6. A nurse may check a TcB at his or her discretion if
a. a newborn <24 hours old appears jaundiced or
b. a newborn >24 hours old appears jaundiced and
i. has a cephalohematoma or bruising,
ii. was born at <38 weeks gestation,
iii. is not feeding well, or
iv. the jaundice appears to have developed rapidly.
7. A serum bilirubin will be sent if
a. the TcB is at or above light level, or
b. the TcB is ≥ 13 (regardless of the day of life or inpatient/outpatient status)
Notification of Providers
Nurses are to notify a newborn’s medical provider (or NBICU after hours) with results of TSB as follows:
a. If TSB is above light levelb. If provider has asked to be notified
Phototherapy
1. Except as described below, when phototherapy is ordered, the newborn’s
nurse should discuss family- centered phototherapy with the family and
proceed with family-centered phototherapy if the family desires. No
physician order is needed.
2. Whenever a newborn who has phototherapy ordered is not feeding or
undergoing family-centered phototherapy, he or she should be in his or her
bassinet with phototherapy lights and/or bed as ordered.
3. Family-centered phototherapy will not be done if mother is on methadone
unless newborn’s provider determines it is safe and writes an order for it.
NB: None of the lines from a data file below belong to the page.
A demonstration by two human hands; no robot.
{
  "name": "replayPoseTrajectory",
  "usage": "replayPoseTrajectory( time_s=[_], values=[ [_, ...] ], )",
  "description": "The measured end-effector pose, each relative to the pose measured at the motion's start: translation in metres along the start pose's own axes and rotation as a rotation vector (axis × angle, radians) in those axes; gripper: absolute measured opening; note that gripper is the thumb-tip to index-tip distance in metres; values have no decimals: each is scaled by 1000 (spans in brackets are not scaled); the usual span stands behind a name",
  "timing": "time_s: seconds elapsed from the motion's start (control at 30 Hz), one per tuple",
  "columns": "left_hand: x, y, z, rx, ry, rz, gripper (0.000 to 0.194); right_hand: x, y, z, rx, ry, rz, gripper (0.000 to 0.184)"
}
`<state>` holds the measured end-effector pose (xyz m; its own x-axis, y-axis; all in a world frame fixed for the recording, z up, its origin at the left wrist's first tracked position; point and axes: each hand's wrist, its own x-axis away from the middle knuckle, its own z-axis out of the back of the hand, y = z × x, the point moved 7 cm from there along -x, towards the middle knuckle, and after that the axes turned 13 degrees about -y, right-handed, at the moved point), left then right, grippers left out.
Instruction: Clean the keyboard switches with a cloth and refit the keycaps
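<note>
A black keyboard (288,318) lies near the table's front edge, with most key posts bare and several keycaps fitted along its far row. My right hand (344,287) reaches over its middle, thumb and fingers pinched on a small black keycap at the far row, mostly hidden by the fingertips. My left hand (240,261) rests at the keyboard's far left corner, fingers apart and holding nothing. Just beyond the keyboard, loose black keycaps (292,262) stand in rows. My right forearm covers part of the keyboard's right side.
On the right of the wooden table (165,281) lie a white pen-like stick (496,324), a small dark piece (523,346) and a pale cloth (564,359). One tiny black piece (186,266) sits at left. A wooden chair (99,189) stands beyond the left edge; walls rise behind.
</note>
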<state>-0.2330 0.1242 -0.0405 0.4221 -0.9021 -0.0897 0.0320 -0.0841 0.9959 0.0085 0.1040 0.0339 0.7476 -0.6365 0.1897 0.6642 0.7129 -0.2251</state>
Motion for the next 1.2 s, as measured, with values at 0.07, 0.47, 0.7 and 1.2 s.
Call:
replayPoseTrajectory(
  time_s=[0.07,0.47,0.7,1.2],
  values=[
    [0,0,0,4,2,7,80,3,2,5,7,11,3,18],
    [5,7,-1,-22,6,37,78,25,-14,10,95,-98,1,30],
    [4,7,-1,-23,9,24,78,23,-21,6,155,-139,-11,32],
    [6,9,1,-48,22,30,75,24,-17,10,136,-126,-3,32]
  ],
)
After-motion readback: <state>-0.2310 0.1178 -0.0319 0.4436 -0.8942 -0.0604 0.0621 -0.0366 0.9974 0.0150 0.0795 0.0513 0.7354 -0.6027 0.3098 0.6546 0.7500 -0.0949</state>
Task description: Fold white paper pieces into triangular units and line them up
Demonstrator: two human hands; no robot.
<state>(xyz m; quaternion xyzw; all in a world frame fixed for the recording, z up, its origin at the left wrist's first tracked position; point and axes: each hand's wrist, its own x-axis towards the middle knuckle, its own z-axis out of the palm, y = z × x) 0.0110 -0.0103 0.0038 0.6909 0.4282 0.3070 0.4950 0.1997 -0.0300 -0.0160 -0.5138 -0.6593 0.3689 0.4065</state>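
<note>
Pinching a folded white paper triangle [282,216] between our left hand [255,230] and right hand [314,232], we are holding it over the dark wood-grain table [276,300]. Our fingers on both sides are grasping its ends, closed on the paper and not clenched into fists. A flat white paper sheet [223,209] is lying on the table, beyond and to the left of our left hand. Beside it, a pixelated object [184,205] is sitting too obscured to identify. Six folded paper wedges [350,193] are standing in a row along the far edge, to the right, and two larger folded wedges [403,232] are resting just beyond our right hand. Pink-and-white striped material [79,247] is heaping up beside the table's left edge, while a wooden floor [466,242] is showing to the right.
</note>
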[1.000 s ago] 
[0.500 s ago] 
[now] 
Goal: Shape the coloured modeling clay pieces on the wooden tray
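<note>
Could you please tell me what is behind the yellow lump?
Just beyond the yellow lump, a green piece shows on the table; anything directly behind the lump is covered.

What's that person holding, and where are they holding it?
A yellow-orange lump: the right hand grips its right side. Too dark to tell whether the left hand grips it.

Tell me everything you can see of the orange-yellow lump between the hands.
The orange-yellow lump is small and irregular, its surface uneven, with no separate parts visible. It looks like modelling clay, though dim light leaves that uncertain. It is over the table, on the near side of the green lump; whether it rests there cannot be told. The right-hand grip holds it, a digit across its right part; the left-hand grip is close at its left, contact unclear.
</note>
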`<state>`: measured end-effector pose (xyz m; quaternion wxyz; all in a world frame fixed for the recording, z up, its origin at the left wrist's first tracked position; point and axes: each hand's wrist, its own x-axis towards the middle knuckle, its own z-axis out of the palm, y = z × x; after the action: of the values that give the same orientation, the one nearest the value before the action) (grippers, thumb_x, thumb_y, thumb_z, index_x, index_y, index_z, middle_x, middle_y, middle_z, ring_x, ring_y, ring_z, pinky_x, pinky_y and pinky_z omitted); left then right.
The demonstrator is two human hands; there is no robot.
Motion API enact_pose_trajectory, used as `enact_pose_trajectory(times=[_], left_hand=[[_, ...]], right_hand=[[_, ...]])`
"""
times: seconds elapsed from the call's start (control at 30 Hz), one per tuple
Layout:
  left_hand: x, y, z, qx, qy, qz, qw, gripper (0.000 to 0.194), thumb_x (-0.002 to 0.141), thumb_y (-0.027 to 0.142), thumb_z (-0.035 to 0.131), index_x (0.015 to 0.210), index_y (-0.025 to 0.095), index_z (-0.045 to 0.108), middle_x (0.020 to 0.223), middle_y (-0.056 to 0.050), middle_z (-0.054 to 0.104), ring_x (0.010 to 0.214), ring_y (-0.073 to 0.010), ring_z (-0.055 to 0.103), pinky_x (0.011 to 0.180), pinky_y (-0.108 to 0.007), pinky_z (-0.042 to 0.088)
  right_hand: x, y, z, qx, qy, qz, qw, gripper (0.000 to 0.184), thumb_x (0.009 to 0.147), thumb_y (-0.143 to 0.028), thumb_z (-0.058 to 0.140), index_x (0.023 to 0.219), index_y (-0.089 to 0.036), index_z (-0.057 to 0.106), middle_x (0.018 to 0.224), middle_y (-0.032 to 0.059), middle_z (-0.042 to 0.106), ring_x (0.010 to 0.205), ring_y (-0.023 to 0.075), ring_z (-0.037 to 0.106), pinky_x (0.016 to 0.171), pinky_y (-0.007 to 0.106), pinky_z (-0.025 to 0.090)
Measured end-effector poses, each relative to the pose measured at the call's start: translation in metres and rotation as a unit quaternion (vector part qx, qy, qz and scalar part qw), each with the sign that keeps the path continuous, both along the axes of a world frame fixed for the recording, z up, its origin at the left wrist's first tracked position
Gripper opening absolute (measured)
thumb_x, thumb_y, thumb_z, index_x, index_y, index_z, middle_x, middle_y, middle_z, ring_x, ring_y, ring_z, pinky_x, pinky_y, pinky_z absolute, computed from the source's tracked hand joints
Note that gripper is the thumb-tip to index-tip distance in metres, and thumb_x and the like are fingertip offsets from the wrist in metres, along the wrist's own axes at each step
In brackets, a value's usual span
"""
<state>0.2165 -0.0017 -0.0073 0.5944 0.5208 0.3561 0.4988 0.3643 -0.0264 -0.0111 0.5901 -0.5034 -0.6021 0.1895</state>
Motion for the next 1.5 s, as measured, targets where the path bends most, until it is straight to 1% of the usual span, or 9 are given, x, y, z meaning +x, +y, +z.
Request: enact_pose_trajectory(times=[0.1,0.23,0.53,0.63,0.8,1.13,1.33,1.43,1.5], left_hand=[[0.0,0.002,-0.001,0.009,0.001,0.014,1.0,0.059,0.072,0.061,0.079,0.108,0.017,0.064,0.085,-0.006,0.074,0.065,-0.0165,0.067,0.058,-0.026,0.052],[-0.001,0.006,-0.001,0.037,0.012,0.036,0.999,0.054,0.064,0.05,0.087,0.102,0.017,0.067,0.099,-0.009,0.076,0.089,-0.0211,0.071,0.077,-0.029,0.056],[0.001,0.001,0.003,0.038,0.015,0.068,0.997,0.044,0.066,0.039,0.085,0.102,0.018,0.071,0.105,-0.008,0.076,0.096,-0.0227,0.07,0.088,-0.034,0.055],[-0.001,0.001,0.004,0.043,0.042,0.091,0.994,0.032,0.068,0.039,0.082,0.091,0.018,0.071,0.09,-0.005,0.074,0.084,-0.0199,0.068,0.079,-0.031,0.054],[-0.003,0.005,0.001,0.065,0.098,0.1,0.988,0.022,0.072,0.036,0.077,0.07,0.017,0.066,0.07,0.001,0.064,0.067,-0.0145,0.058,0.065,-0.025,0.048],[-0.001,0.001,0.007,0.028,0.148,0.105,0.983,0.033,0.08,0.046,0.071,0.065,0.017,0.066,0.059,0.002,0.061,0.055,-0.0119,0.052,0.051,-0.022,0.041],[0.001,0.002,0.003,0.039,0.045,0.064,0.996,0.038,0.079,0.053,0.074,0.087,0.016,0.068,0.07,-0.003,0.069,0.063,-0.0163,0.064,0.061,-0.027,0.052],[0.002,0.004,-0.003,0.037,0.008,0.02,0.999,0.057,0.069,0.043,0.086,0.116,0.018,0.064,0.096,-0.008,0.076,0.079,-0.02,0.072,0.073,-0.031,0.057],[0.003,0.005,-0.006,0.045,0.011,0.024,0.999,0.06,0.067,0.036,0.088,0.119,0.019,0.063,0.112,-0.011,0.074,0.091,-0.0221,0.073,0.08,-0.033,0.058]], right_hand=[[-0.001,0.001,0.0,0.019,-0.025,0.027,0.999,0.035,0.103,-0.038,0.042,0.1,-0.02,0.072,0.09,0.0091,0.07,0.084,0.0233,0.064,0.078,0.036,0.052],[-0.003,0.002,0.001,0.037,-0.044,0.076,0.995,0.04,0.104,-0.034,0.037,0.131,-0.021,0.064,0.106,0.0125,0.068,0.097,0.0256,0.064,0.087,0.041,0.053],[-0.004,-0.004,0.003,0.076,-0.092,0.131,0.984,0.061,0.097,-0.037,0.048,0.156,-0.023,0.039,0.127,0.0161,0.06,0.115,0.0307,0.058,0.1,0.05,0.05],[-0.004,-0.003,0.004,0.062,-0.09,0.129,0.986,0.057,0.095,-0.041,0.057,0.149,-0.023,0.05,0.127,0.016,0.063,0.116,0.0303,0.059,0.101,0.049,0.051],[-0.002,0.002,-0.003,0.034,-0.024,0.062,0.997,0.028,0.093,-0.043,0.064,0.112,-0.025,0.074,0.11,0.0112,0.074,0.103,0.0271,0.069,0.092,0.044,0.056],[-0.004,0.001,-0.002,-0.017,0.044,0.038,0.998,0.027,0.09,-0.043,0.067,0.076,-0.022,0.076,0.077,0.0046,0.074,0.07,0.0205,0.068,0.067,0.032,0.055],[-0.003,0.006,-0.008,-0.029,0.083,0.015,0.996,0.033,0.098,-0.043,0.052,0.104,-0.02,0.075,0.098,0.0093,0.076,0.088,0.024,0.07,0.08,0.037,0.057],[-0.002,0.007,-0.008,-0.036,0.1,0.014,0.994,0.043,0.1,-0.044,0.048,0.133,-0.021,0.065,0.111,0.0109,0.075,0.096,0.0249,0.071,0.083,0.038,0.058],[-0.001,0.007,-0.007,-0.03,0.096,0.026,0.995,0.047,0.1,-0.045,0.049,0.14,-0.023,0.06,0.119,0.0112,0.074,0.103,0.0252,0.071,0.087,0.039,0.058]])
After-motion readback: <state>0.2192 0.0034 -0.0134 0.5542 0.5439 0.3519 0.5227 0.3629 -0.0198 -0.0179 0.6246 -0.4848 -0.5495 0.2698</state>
4. If a nurse or physician does not believe family-centered phototherapy would
be safe because of a mother’s medical condition, behavior, or medications the
mother is taking, he or she can choose to proceed with standard phototherapy.
Guidance for Providers
1. Providers may order a TcB or TSB at any time and should consider other risk
factors (e.g., Native American or Asian descent, excessive weight loss, h/o
siblings requiring phototherapy, cephalohematoma or other significant bruising,
<38 weeks gestation) when deciding when and what to order.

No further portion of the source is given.